Analysis Preferences (Pattern Homogeneity Analysis)

In this dialog box, you can select and view options in the Options Summary for the different pattern homogeneity analyses (Composition Distance , Disparity Index, and Disparity Index Test). Options are organized in logical sections and a yellow row indicates that you have a choice for that particular attribute

No. of Monte-Carlo Repetitions

If the Disparity Index Test is selected, MEGA will conduct the Monte-Carlo analysis, for which you need to provide the number of replicates and a starting random seed.

Data Subset to Use

These are options for handling gaps and missing data, including or excluding codon positions, and restricting the analysis to labeled sites (if applicable).

Gaps and Missing Data

You may choose to remove all sites containing alignment gaps and missing information before the calculation begins (Complete-deletion option).

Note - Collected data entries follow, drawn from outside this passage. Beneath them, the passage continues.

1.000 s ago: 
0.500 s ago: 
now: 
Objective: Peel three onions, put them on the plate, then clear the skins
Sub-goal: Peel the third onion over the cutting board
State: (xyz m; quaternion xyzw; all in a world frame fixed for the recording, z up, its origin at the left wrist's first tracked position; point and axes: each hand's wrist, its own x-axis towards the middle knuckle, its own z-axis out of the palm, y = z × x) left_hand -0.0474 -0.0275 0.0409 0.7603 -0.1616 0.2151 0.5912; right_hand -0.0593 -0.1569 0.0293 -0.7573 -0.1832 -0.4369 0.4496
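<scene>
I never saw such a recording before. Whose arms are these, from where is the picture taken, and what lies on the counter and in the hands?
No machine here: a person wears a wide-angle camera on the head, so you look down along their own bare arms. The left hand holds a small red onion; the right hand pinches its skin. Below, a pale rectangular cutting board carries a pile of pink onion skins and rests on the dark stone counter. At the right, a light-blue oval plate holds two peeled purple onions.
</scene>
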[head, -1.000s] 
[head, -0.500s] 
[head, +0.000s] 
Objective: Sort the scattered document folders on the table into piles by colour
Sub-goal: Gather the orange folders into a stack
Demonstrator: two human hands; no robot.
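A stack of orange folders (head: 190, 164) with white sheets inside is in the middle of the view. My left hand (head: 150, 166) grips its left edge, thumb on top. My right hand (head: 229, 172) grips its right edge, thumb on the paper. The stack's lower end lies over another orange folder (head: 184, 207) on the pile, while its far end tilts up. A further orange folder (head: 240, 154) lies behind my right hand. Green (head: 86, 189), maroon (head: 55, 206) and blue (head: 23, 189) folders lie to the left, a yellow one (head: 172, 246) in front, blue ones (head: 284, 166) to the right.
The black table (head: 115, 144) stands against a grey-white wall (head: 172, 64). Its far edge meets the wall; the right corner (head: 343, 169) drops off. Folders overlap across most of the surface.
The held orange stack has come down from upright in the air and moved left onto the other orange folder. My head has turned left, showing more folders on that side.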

Alternatively, you may choose to retain all such sites initially, excluding them as necessary in the pairwise distance estimation (Pairwise-deletion option), or you may use Partial Deletion (Site coverage) as a percentage.

Codon Positions

Check or uncheck the boxes to select any combination of 1st, 2nd, 3rd, and non-coding positions for analysis. This option is available only if the nucleotide sequences contain protein-coding regions and you have selected a nucleotide-by-nucleotide analysis. If they do, you also can choose between the analysis of nucleotide sequences or translated protein sequences. If the latter is chosen, MEGA will translate all protein-coding regions into amino acid sequences and conduct the protein sequence analysis.

Labeled Sites

This option is available only if some or all of the sites have associated labels. By clicking on the row, you will be provided with the option of including sites with selected labels. If you choose to include only labeled sites, then these sites will be the first extracted from the data. Then all other options mentioned above will be enforced. Note that labels associated with all three positions in the codon must be included for a full codon to be incorporated in the analysis.